Building For Birds: Architects Aim For Safer Skies

Originally published on Thu August 9, 2012 12:07 pm

Second of a two-part series. Read Part 1.

Modern architecture's love affair with tall glass buildings takes a toll. Every year, millions of birds crash into glass windows in North America.

These collisions may seem like an intractable problem. But in New York City, an architect is trying to find a solution.

In Manhattan's Meatpacking District, there used to be more dead birds than live ones. But now the High Line starts here — it's an old elevated rail line that's been planted with trees, shrubs and flowers. Walkers, joggers and street musicians flock here. And birds.

That's what attracts architect Guy Maxwell. "I have to imagine that during migration, this is going to be pretty attractive as a stopover," he says as we walk down an aisle of green.

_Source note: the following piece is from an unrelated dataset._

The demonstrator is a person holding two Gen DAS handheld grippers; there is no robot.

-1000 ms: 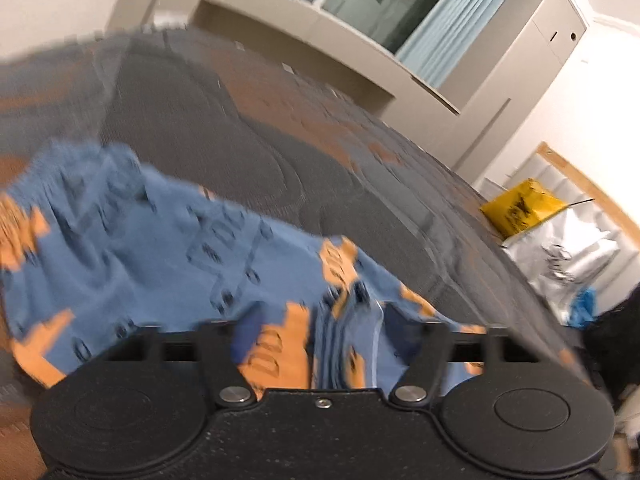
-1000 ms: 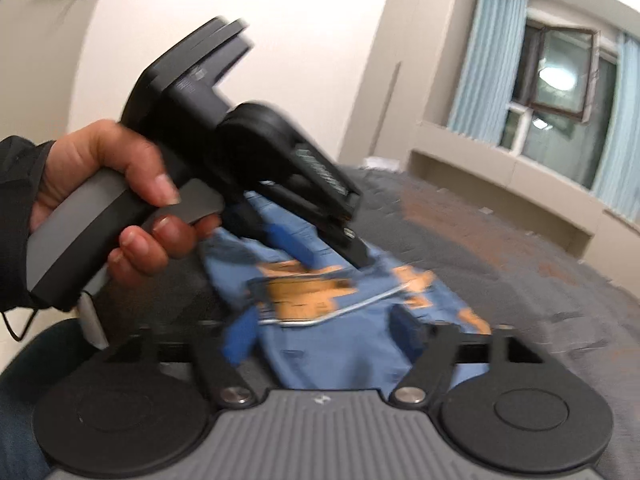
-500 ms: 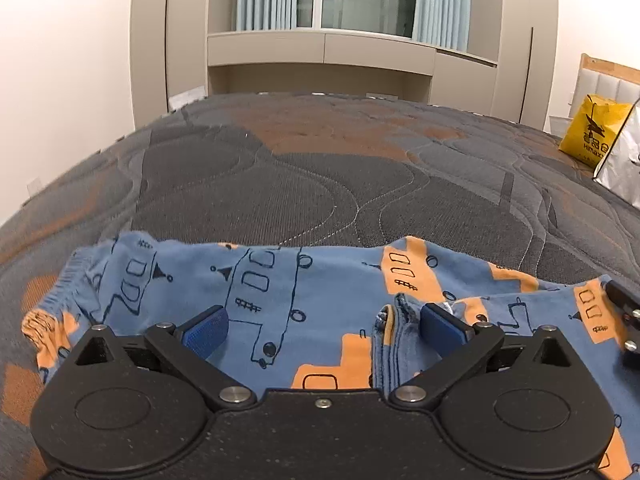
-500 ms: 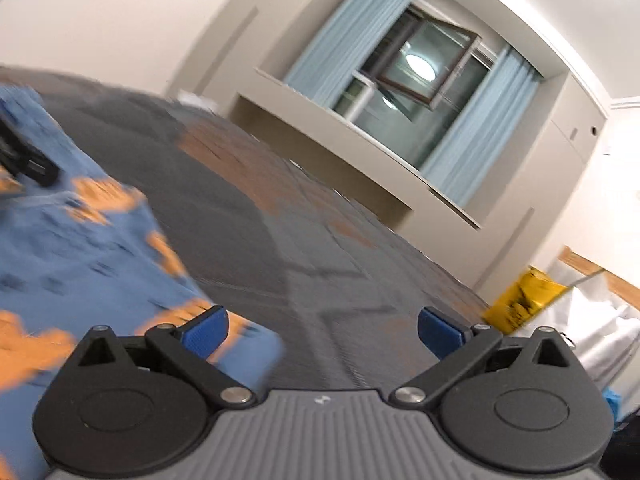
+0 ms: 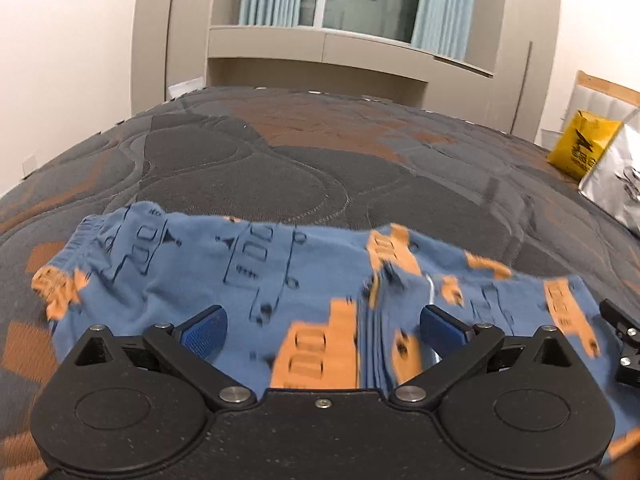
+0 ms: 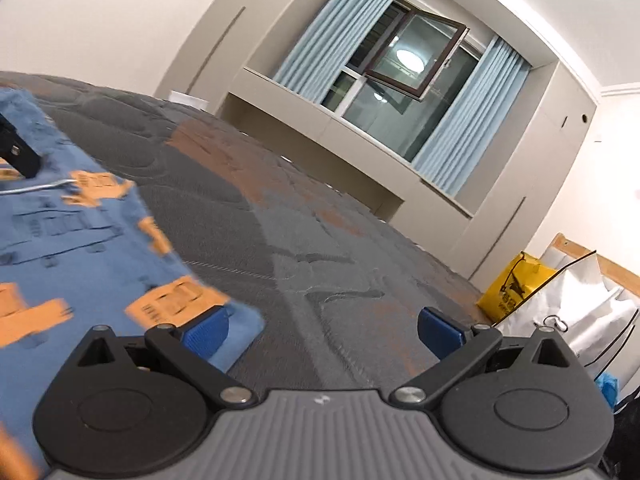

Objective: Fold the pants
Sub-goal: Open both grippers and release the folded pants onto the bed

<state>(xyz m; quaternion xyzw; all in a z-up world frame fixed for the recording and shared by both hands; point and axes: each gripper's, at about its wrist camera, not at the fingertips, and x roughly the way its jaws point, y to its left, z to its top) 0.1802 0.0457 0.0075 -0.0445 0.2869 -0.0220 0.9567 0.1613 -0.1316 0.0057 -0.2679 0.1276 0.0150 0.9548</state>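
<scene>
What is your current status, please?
Left gripper open, right gripper open. Pants flat on mattress, unheld. Nothing in the way.

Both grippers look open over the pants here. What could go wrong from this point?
The left gripper is open over bunched layers of the blue pants, so closing may catch only some layers and skew the fold. The right gripper sits at the pants' corner, mostly over the quilted mattress; it may pinch mattress fabric or miss the edge.
</scene>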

Maxwell is a soft-spoken guy in his 40s with salt-and-pepper hair. He designs multimillion-dollar buildings. He also builds roosts for owls in his own backyard. He loves the High Line, but he says it's also a trap. "It's a fantastic park, but it does pose some form of hazard, because it will draw birds in and bring them into these areas that are exposed to a lot of glass."

Glass-walled buildings are everywhere. I point to one right in front of us — a multistory building with lots of big glass panes. "Yeah," Maxwell says sheepishly. "That's one of our buildings. That's The Standard hotel."

The High Line runs right under it. When a bird looks at that, it sees trees and clouds reflected in the glass — as if it can fly right through it. "It's really the size of glass and reflected vegetation [that] are the two factors that really result in collisions," Maxwell explains.

Buildings like this all over the world are killing birds. Maxwell says luckily, this hotel has blinds and curtains in the windows. These break up the reflections.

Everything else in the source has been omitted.